T. Boone Pickens, larger-than-life energy tycoon and OSU diehard, dies at 91
By Cheryl Hall
Pickens had an energy career that went from laborer to tycoon — and the Oklahoma State benefactor was among the few business elites granted “dual citizenship” on both sides of the Red River.
T. Boone Pickens, legendary energy executive, philanthropist, ardent Oklahoma State University supporter and one of America’s most famous entrepreneurs, died peacefully Wednesday of natural causes at his home in Dallas. He was 91.
Pickens had an energy career that went from laborer to corporate take-over raider to tycoon to business soothsayer. He was among the few business elites granted “dual citizenship” on both sides of the Red River.
L.A. movie producers would have been hard-pressed to create an exaggerated Hollywood version of the real-life man.
“Ralph Waldo Emerson said, ‘Do not go where the path might lead, but instead go instead where there is no path and leave a trail.’ That was Boone,” said retired banker Alan White, one of Pickens’ closest friends. “Boone was always going some place where there was no path. He left trails all of his life. Many of us had the good fortune of being able to follow along with him.”
“Herb, Boone and my father were members of our society who will never be replaced,” said Ross Perot Jr. “They were unique, quality, driven men who had larger-than-life personalities and who made a huge, positive impact on our community and our country.
“I feel so blessed that the Lord allowed me to know a man like Boone Pickens.”
Plans for memorial services in Dallas and Stillwater, Okla., are pending. Pickens will be buried at Karsten Creek Golf Club, home to the OSU golf team.
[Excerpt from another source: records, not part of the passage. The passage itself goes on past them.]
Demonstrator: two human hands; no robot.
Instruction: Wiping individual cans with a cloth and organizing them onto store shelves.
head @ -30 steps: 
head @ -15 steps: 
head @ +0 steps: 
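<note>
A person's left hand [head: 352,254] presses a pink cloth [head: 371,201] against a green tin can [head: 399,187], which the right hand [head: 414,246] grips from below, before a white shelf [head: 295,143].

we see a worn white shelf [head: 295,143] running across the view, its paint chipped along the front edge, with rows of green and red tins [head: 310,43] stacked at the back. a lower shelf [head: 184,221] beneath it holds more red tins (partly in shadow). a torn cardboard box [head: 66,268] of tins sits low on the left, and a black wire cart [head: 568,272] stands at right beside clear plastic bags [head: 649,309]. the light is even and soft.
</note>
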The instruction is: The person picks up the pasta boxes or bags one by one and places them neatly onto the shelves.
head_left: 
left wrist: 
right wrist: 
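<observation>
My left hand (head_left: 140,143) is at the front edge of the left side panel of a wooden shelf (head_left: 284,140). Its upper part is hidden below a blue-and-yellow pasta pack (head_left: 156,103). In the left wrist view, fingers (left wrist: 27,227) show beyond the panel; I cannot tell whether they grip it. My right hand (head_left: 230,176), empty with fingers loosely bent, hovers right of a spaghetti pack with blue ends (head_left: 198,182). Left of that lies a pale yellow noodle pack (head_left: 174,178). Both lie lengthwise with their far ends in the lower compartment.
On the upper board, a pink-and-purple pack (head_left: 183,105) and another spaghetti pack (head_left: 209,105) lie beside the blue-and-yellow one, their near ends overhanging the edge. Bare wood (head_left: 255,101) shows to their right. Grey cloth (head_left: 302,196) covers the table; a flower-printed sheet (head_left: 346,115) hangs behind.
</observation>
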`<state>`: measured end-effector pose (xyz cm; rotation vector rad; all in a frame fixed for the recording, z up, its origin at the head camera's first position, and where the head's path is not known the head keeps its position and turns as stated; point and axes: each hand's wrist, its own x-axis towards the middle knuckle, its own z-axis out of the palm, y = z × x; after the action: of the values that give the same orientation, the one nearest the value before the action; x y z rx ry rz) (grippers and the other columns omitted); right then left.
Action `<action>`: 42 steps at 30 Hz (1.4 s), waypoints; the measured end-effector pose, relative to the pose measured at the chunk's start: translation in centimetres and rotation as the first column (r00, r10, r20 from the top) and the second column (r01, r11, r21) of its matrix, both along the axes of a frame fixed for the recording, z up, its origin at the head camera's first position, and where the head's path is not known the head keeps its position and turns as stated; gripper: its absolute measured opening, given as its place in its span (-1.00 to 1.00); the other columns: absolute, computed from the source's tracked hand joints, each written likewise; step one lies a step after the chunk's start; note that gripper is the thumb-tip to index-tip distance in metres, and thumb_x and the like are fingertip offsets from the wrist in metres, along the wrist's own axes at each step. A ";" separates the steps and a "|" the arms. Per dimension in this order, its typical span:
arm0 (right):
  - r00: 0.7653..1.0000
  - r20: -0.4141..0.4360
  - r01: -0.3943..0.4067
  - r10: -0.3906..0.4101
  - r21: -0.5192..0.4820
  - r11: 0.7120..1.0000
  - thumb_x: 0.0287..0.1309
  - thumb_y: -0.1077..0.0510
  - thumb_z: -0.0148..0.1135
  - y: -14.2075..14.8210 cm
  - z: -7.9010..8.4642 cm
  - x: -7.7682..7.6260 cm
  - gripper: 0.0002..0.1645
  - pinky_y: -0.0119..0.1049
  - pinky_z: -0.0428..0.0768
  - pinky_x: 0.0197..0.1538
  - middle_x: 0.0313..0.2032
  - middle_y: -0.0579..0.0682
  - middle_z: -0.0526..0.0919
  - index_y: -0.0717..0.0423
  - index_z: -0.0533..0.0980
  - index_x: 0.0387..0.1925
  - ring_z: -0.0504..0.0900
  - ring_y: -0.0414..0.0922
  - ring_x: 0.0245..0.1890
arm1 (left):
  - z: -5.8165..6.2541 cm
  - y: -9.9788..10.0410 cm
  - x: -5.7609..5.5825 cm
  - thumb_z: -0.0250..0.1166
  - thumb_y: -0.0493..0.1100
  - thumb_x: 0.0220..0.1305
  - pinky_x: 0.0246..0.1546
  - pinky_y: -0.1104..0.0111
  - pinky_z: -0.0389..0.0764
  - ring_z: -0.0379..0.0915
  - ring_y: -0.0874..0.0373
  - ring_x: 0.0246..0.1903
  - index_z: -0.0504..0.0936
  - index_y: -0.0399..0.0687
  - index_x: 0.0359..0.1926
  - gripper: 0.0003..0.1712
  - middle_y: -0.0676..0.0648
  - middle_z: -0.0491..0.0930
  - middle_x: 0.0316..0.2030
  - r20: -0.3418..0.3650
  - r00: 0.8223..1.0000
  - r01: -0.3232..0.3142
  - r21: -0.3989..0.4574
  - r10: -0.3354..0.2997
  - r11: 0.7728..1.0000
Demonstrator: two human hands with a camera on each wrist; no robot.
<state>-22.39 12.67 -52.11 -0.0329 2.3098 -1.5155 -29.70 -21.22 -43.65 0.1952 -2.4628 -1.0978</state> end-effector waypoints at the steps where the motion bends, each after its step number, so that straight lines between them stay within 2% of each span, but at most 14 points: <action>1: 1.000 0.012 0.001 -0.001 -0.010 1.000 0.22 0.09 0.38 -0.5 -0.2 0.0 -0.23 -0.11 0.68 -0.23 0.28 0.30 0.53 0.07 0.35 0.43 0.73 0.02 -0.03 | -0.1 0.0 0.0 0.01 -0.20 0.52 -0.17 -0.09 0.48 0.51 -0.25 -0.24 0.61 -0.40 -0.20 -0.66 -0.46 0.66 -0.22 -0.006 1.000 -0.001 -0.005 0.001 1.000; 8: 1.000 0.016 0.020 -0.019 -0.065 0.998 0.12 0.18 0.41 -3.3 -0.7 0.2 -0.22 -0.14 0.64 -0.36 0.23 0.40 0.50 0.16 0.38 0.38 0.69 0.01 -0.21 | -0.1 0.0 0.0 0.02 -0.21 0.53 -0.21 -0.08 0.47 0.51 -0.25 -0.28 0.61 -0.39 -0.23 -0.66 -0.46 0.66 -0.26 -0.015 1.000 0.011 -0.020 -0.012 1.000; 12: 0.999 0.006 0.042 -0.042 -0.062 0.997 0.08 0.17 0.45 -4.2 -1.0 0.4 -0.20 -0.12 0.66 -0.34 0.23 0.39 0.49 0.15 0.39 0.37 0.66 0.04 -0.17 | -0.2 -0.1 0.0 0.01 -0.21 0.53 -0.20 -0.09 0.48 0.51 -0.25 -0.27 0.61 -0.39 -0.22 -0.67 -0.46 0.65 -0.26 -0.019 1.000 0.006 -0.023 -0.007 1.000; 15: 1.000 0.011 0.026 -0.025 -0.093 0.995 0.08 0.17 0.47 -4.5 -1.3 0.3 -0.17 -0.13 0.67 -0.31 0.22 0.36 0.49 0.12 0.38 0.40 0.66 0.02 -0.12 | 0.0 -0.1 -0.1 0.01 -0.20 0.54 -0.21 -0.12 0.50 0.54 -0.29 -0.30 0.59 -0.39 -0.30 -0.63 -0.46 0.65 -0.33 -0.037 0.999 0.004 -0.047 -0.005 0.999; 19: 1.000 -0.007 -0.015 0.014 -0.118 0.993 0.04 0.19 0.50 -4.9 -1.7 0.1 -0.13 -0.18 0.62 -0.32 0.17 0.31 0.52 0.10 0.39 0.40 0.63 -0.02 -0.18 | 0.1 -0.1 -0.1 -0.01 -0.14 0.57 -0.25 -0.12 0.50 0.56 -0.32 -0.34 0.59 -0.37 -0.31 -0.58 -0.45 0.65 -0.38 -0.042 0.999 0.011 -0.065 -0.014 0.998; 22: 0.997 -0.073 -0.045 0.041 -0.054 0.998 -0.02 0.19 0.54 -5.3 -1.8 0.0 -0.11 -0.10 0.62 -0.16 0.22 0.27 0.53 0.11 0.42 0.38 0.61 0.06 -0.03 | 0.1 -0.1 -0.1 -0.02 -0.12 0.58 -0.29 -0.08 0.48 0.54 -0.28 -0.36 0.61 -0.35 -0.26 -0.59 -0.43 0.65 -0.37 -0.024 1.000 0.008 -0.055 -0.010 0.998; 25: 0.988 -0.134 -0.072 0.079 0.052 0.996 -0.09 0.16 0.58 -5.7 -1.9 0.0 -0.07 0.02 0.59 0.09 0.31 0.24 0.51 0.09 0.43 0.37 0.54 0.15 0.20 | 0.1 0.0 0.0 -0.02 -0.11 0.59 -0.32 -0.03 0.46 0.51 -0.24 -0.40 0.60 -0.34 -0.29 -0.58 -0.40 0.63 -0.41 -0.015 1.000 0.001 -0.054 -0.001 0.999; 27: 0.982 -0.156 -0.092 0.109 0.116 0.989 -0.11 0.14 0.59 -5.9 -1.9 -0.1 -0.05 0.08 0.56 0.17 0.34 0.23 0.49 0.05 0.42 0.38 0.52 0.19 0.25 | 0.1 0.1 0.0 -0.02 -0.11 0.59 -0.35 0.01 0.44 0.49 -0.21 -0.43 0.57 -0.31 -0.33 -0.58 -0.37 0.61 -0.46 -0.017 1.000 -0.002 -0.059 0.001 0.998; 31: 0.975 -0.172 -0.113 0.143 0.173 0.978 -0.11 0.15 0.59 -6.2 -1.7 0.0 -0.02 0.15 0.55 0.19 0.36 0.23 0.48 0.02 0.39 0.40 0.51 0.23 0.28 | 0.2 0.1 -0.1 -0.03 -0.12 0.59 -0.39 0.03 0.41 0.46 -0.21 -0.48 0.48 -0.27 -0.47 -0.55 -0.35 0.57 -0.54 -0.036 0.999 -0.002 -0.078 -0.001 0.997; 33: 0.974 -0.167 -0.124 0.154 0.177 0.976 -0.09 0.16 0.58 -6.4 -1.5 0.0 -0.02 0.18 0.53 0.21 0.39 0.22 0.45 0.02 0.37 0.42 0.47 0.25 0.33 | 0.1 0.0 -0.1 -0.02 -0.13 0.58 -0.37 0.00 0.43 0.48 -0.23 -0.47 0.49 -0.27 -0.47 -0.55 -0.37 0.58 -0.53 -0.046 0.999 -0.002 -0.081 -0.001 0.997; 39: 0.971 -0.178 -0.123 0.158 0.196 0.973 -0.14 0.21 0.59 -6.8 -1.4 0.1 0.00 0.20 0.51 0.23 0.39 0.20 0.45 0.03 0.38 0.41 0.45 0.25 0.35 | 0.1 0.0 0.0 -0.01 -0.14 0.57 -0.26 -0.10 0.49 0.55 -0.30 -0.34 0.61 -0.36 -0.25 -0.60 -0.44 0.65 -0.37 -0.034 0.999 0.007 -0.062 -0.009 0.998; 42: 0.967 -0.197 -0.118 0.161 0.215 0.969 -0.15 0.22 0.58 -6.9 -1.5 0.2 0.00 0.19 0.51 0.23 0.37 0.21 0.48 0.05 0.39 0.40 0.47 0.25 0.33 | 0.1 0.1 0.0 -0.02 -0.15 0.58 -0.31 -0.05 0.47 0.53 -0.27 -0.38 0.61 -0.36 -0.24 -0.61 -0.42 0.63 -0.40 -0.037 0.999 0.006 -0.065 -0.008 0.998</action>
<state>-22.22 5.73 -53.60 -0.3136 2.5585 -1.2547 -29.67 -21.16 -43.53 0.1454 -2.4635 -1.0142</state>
Born in Holdenville, a small town in eastern Oklahoma, Pickens spent his adult years as a longtime resident of Dallas and his massive Mesa Vista Ranch in the Panhandle.
George W. Bush, Dick Cheney, Nancy Reagan, Ted Turner and George Strait were among the notables Pickens hosted at his beloved 68,000-acre ranch, which is miles upon miles of mesas, man-made lakes and rivers, and pristine wildlife habitat.
Bush praised Pickens for being “bold, imaginative, and daring.”
“He was successful – and more importantly, he generously shared his success with institutions and communities across Texas and Oklahoma,” the former president said in a statement. “He loved the outdoors, his country, and his friends and family.”
In late 2016, Pickens suffered the first of a series of small strokes that affected his speech. In mid-July 2017, he had what he called “a Texas-size fall” that landed him in the hospital and sidelined him from most public appearances.
It was quite a setback for “the Oracle of Oil” who was known for his verbal soothsaying. But he continued to make his opinions known, using Twitter and LinkedIn as his bully pulpit.
Pickens’ closest cronies were three fellow Dallas transplants who became local powerbrokers: retired PlainsCapital chairman White, Dallas Cowboys owner Jerry Jones and beer distributor Barry Andrews.
“Boone was stubborn. He was tough,” said White. “He had more charisma than anyone I’ve ever known. He was billionaire rich, and he went broke two or three times. But every time that he was knocked down on his knees, he got back up, dusted himself off and went right back at it.”